WARNING ABOUT USING HAMMING.DISTANCE FROM PACKAGE e1071!
This package's implementation forces the objects being compared to booleans with as.logical. This means that values of 0 will be FALSE and any non-zero values will be TRUE. This means that for the sequence: 0 1 2 compared to 0 1 1 the hamming distance will be reported as 0 instead of the correct value of 1 -- this package will treat 1 and 2 as equal since as.logical(1) == as.logical(2).
Here is the faulty (in my view) implementation:
> library("e1071", lib.loc="C:/Program Files/R/R-2.15.3/library")
Loading required package: class
> hamming.distance
function (x, y)
{
z <- NULL
if (is.vector(x) && is.vector(y)) {
z <- sum(as.logical(x) != as.logical(y))
}
else {
z <- matrix(0, nrow = nrow(x), ncol = nrow(x))

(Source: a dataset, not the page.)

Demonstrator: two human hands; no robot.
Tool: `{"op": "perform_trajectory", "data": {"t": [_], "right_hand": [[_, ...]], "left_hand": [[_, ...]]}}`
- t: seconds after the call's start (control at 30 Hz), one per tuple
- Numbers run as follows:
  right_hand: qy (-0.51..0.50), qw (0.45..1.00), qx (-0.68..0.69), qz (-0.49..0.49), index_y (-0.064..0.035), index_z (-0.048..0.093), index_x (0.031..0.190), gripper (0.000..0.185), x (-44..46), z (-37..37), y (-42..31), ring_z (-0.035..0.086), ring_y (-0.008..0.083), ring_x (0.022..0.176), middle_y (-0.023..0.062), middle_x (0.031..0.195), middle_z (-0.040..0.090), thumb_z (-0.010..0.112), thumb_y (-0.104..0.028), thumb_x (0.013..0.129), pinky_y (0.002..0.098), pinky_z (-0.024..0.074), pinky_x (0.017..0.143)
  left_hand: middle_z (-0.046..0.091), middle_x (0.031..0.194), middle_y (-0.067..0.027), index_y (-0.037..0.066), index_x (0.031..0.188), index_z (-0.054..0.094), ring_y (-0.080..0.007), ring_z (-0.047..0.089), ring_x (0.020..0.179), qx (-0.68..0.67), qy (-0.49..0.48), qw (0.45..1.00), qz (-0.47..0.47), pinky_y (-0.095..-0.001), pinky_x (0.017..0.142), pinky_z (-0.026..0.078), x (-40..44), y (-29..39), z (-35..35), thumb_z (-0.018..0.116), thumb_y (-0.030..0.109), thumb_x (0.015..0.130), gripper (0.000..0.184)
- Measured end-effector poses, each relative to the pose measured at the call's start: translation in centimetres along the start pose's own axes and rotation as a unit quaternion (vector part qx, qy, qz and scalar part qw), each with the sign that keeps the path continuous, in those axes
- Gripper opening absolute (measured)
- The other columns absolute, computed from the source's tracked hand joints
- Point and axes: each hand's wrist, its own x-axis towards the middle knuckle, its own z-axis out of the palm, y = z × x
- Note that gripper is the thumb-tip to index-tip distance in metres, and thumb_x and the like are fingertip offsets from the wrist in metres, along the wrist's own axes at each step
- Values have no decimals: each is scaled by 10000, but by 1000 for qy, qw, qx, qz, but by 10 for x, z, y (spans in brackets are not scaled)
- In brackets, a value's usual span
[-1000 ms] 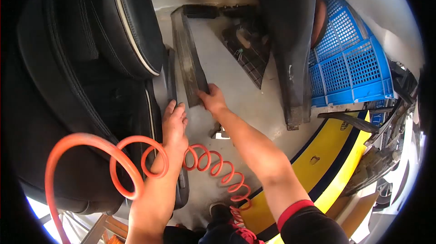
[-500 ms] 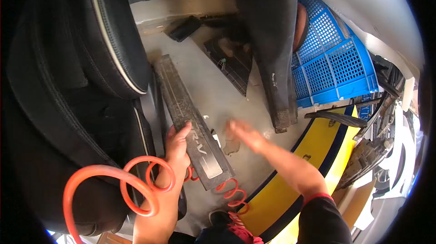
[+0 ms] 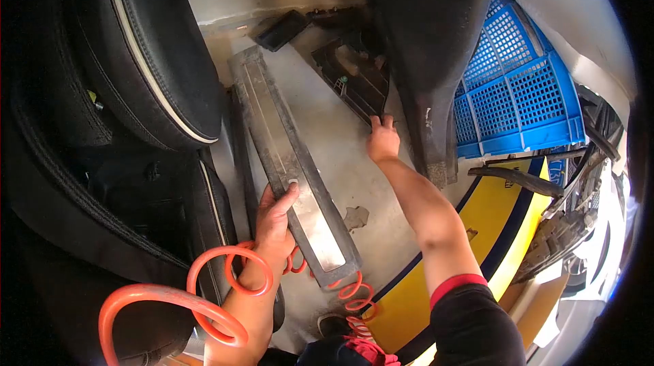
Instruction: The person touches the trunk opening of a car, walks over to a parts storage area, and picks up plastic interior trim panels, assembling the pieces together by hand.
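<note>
A long, dusty black sill trim panel [image 3: 276,114] with a shiny metal plate slants up the middle of the view. My left hand [image 3: 277,213] is closed on its left edge, thumb over the top face. Further forward, my right hand [image 3: 383,140] is closed at the near tip of a roughly triangular dark plastic trim piece [image 3: 361,83] lying on the floor. A small green clip [image 3: 342,81] shows on that piece. An orange coiled hose [image 3: 163,298] loops past my left forearm and behind the sill panel.
Black seats [image 3: 163,59] stand on the left. On the right are a large black panel [image 3: 436,39], a blue plastic crate [image 3: 524,107], a yellow board with dark stripes [image 3: 497,219] and assorted car parts [image 3: 552,236]. A small black piece [image 3: 283,30] lies at the back of the floor.
My right hand has moved forward from beside the sill panel to the dark trim piece's tip and closed there. My left hand keeps hold of the sill panel, whose metal plate now catches more light.
</note>
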Motion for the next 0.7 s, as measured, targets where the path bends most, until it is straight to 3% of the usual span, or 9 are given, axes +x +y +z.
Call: {"op": "perform_trajectory", "data": {"t": [0.13,0.2,0.27,0.33,0.37,0.4,0.47,0.5,0.7], "right_hand": [[21,994,102,-7,-91,604,1166,389,7,20,25,638,421,1051,267,1269,558,647,-102,779,474,514,917],[35,946,239,218,-57,626,1160,367,29,31,23,628,425,1088,269,1214,621,662,-168,811,460,514,924],[-33,900,360,245,-27,640,1154,362,52,58,29,617,411,1130,263,1172,656,662,-239,862,437,510,919],[47,863,405,297,-22,619,1080,256,68,102,39,480,155,489,47,656,550,635,-227,928,337,365,419],[3,853,423,305,-35,625,1209,372,63,90,30,687,351,835,208,1067,690,657,-276,928,435,524,715],[4,854,420,306,-35,625,1209,372,50,71,12,687,351,835,208,1067,690,657,-276,928,435,524,715],[-17,716,607,346,-68,577,1084,179,22,33,-29,504,165,513,50,674,549,595,-210,977,340,373,416],[-14,717,606,346,-68,577,1084,179,16,34,-29,504,165,513,50,674,549,595,-210,977,340,373,416],[-149,682,641,319,-76,492,1280,342,-17,50,-6,568,214,581,112,799,632,595,-204,980,386,427,473]], "left_hand": [[647,964,8,89,1150,613,-141,638,869,-3,-6,1000,-6,-321,782,533,9,-11,-10,684,70,903,258],[671,1108,-111,77,1236,568,-286,669,1014,1,-58,998,-9,-459,890,563,16,-17,-23,656,97,915,333],[666,1115,-115,79,1246,556,-292,668,1017,1,-63,998,-22,-463,895,562,18,-18,-27,653,97,917,344],[661,1121,-118,80,1257,544,-297,667,1020,1,-71,997,-36,-466,901,560,18,-17,-27,650,98,919,354],[659,1117,-108,86,1246,549,-291,665,1023,7,-45,999,-23,-469,904,558,18,-17,-26,653,103,918,344],[657,1112,-99,91,1235,554,-285,663,1025,14,-19,1000,-12,-472,907,555,17,-17,-24,656,109,917,334],[659,1075,-47,100,1206,586,-213,646,969,3,-10,1000,-7,-398,863,536,14,-14,-17,682,109,905,316],[660,1037,4,108,1177,618,-141,629,912,-6,5,1000,0,-325,820,518,12,-13,-15,707,109,893,297],[655,1039,-15,109,1175,612,-174,637,905,14,6,1000,28,-347,801,529,11,-15,-15,696,91,892,296]]}}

for (k in 1:(nrow(x) - 1)) {
for (l in (k + 1):nrow(x)) {
z[k, l] <- hamming.distance(x[k, ], x[l, ])
z[l, k] <- z[k, l]
}
}
dimnames(z) <- list(dimnames(x)[[1]], dimnames(x)[[1]])
}
z
}
<environment: namespace:e1071>
My recommendation: DO NOT USE. Hamming distance is trivial to implement as noted several times above.

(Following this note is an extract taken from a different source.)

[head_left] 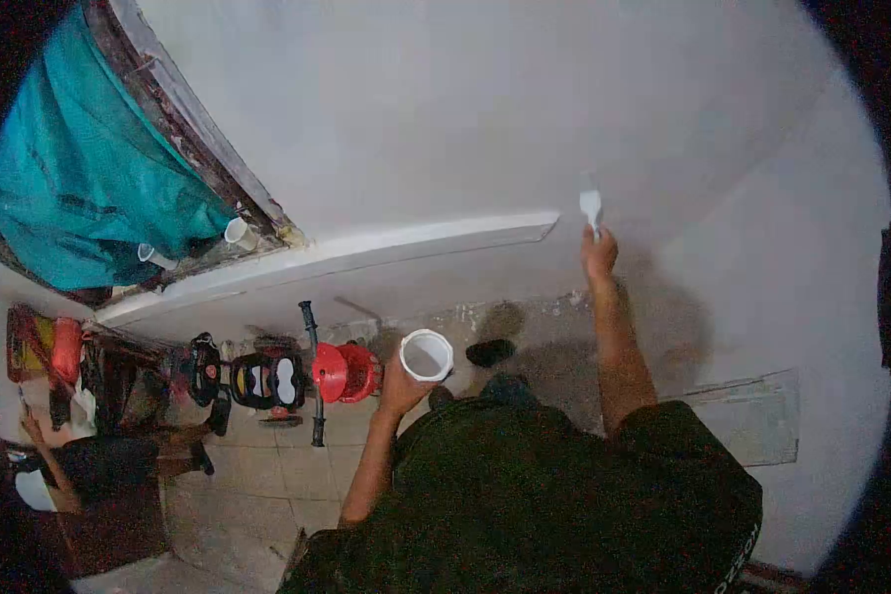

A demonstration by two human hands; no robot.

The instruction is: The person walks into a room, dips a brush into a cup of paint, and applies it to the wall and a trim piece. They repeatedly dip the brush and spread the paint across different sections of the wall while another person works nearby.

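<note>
My right hand [599, 255] is closed around the handle of a white brush [590, 203], whose bristle end points up against the pale wall [445, 119]. The brush is just right of the end of a white ledge [366, 241]. Lower and to the left, my left hand [401, 384] grips the side of a white cup [427, 355]. The cup's open top faces the camera, and what is inside is too dim to make out.
Two white cups [240, 234] [155, 256] stand on the sill by a teal cloth [89, 168]. Below the ledge are a red and black ride-on toy [344, 372] and another toy [267, 381]. Another person [99, 475] is at the lower left.
</note>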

hamming.distance takes two vectors or a matrix, but not a data frame, so what you want is probably either
m = as.matrix(X)
hamming.distance(m[1,], m[2,])
or
hamming.distance(as.matrix(X))
but as was pointed out this is in your particular case the same as
sum(m[1,] != m[2,])
(In general, avoid data.frames if what you have is not a heterogenous structure since they are much, much slower than matrices)

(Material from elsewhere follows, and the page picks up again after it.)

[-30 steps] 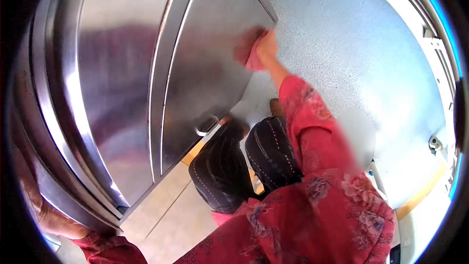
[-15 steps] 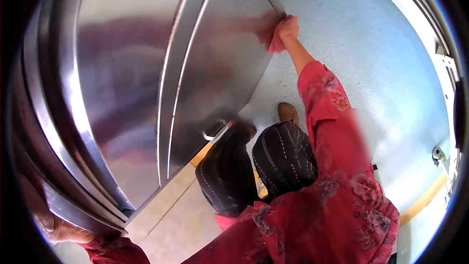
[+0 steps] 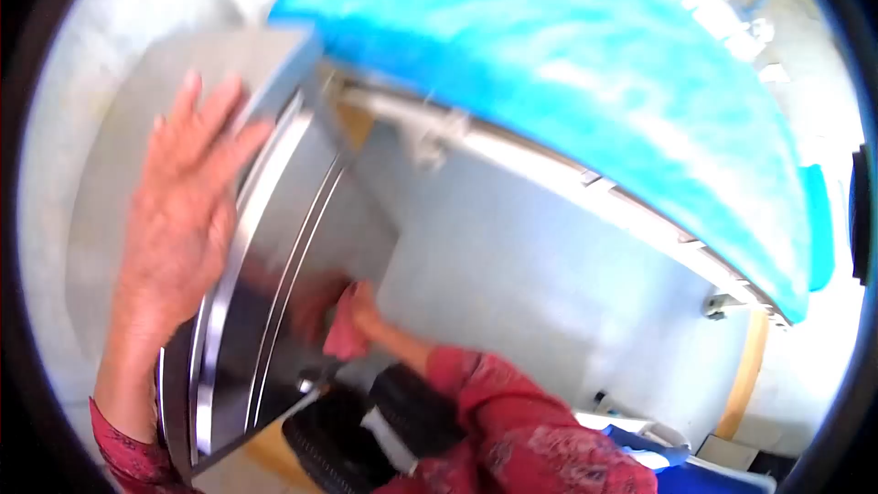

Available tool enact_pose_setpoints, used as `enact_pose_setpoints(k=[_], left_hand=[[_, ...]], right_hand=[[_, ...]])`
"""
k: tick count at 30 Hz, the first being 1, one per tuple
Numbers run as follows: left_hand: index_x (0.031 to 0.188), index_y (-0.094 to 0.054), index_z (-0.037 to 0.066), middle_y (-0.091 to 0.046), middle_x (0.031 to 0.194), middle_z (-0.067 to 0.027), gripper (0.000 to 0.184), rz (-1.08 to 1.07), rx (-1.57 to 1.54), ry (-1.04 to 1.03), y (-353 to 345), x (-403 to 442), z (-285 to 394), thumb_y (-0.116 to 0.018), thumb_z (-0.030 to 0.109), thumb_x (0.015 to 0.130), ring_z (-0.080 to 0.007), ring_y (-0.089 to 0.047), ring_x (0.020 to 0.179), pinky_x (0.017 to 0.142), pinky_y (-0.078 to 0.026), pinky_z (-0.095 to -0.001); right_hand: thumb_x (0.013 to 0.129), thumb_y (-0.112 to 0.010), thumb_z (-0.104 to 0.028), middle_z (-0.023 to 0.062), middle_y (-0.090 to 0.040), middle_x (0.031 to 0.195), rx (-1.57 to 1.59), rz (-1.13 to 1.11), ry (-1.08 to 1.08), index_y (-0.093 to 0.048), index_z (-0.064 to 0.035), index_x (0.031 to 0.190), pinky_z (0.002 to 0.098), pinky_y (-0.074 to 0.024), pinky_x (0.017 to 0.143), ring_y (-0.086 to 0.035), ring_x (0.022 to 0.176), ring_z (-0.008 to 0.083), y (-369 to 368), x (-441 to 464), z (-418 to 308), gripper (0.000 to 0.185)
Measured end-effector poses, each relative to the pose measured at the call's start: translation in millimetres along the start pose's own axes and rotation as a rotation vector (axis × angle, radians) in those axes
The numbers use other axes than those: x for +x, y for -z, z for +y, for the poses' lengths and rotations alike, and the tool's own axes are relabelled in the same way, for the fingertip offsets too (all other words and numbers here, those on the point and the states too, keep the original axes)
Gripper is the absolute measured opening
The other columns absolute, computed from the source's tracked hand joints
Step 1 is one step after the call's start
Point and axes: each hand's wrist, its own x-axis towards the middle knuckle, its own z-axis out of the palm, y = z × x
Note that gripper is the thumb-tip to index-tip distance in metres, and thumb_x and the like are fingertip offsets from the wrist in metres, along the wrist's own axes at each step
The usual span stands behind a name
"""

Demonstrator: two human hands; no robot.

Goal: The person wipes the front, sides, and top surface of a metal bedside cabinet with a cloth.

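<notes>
A metal cabinet [image 3: 315,220] with shiny vertical trim stands at the left, its grey top [image 3: 110,247] showing. My left hand [image 3: 183,192] rests on or just over the top near its front edge, fingers spread. Lower down, my right hand [image 3: 363,309] is closed on a pink cloth [image 3: 344,329] against the cabinet's front panel, near its right side. The cloth's reflection shows in the metal. A handle [image 3: 306,386] sits below the cloth, close to my knees.
A bed-like frame [image 3: 549,165] with a bright blue cover [image 3: 549,46] runs from upper centre to the right. Behind the cabinet front is a grey-blue wall or panel [image 3: 494,265]. Blue and white items [image 3: 640,448] lie at the lower right.
The view has tilted up, bringing the blue cover and cabinet top into sight. My left hand now shows over the top, fingers spread. My right hand still holds the cloth on the front panel.
</notes>
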Motion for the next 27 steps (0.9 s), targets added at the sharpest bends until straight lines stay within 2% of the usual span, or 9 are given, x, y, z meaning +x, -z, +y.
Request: enact_pose_setpoints(k=[1,4,9,11,14,18,20,23,27], left_hand=[[0.135,-0.064,0.011,-0.042,0.160,-0.0123,0.057,0.016,-0.023,0.004,5.4,-0.6,0.3,-0.054,-0.011,0.084,-0.0354,-0.027,0.154,0.124,-0.023,-0.0555],[0.132,-0.065,0.010,-0.042,0.159,-0.0139,0.051,0.099,-0.057,-0.049,5.0,-2.7,-2.9,-0.054,-0.009,0.086,-0.0406,-0.029,0.152,0.122,-0.025,-0.0599],[0.124,-0.065,0.008,-0.049,0.149,-0.0151,0.041,0.198,-0.065,-0.136,-6.3,-5.6,-11.7,-0.057,-0.003,0.086,-0.0428,-0.035,0.147,0.117,-0.030,-0.0634],[0.118,-0.069,0.011,-0.051,0.147,-0.0154,0.030,0.288,-0.004,-0.165,-14.1,-5.0,-16.7,-0.060,0.007,0.090,-0.0421,-0.040,0.144,0.112,-0.036,-0.0633],[0.116,-0.069,0.012,-0.051,0.146,-0.0153,0.027,0.257,-0.038,-0.173,-7.2,-15.0,-24.6,-0.061,0.008,0.090,-0.0428,-0.043,0.141,0.109,-0.038,-0.0626],[0.115,-0.071,0.012,-0.051,0.146,-0.0158,0.028,0.297,-0.062,-0.171,-15.3,-14.8,-26.4,-0.062,0.008,0.089,-0.0434,-0.043,0.140,0.110,-0.037,-0.0632],[0.116,-0.072,0.012,-0.051,0.147,-0.0163,0.028,0.240,-0.047,-0.153,-11.7,-16.0,-28.2,-0.063,0.008,0.089,-0.0432,-0.042,0.141,0.110,-0.036,-0.0634],[0.118,-0.072,0.014,-0.050,0.148,-0.0164,0.030,0.241,-0.049,-0.135,-11.1,-14.1,-26.9,-0.064,0.009,0.090,-0.0422,-0.042,0.142,0.112,-0.035,-0.0627],[0.119,-0.072,0.015,-0.050,0.149,-0.0162,0.031,0.199,-0.048,-0.135,-6.2,-15.3,-26.4,-0.065,0.010,0.090,-0.0409,-0.040,0.144,0.113,-0.035,-0.0617]], right_hand=[[0.104,-0.047,-0.024,0.0244,-0.061,0.115,0.083,-0.081,0.359,-0.049,-0.0010,0.126,0.0504,-0.0466,0.098,-0.059,0.110,0.0429,65.9,-41.7,-46.0,0.032],[0.102,-0.051,-0.018,0.0226,-0.062,0.112,0.149,-0.041,0.732,-0.051,-0.0072,0.129,0.0467,-0.0500,0.091,-0.062,0.103,0.0412,127.4,-128.8,-116.2,0.029],[0.096,-0.057,-0.020,0.0210,-0.064,0.109,-0.402,-0.423,0.840,-0.058,-0.0093,0.129,0.0482,-0.0501,0.084,-0.065,0.105,0.0388,187.9,-235.5,-72.9,0.035],[0.090,-0.060,-0.019,0.0161,-0.064,0.110,-0.768,-0.242,1.302,-0.058,-0.0084,0.130,0.0480,-0.0460,0.091,-0.061,0.111,0.0345,213.0,-270.5,-61.0,0.042],[0.088,-0.060,-0.019,0.0122,-0.064,0.112,-0.724,-0.008,1.198,-0.058,-0.0074,0.127,0.0480,-0.0417,0.097,-0.058,0.113,0.0327,209.5,-299.7,-60.9,0.040],[0.089,-0.062,-0.019,0.0129,-0.063,0.112,-0.781,-0.049,1.245,-0.058,-0.0073,0.125,0.0469,-0.0428,0.097,-0.059,0.108,0.0336,205.7,-298.2,-85.8,0.039],[0.088,-0.066,-0.024,0.0109,-0.064,0.097,-0.890,-0.039,1.275,-0.062,-0.0126,0.114,0.0457,-0.0433,0.088,-0.061,0.100,0.0324,195.9,-290.0,-92.5,0.029],[0.088,-0.067,-0.020,0.0142,-0.063,0.109,-0.919,-0.267,1.092,-0.057,-0.0080,0.124,0.0459,-0.0432,0.097,-0.059,0.106,0.0350,205.3,-284.2,-102.8,0.040],[0.087,-0.069,-0.021,0.0150,-0.062,0.106,-0.963,-0.240,1.094,-0.056,-0.0076,0.125,0.0460,-0.0433,0.097,-0.059,0.104,0.0358,204.5,-282.2,-106.6,0.042]])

As an addition to all that was mentioned above: Although the Hamming distance is trivial to implement as an ordinary nested loop, in terms of execution time things can quickly get out of hand for larger matrices. In R, it is far more efficient to instead use matrix multiplication for computing the Hamming distance between all columns of large matrices. This is extremely fast compared to an R-level nested loop. An example implementation can be found here.
sum(xor(x[1,],x[2,]))
I don't know the relative efficiency of 'xor' to '!='
Just adding to #HongOoi I want to point that in R != and == return NA when one of the values is missing, so it could give misleading results
> c(1, NA) == 1:2
[1] TRUE NA
however %in% outputs FALSE for 1 %in% NA comparison. Because of that if when comparing vectors you want to count missing values as "different", then you have to use sum(!((x != y) %in% FALSE)) code:
> x <- c(1, 8, 5, NA, 5)
> y <- 1:5
> sum(!((x != y) %in% FALSE))
[1] 3
Notice also that it could happen that x and y vectors have different length, what would lead to missing values in the shorter vector - you can do two things: truncate the longer vector or claim that values absent in the shorter vector are "different". This could be translated into standalone function with familiar R parameters:
hamming <- function(x, y, na.rm = TRUE) {
size <- 1:max(length(x) & length(y))
x <- x[size]
y <- y[size]
if (na.rm) {
del <- is.na(x) & is.na(y)
x <- x[del]
y <- y[del]
}
sum(!((x != y) %in% FALSE))
}
This function enables you to choose if you want to count missing values as "different" (na.rm = FALSE) or ignore them. With na.rm = TRUE if vectors differ in their length, the longer one gets truncated.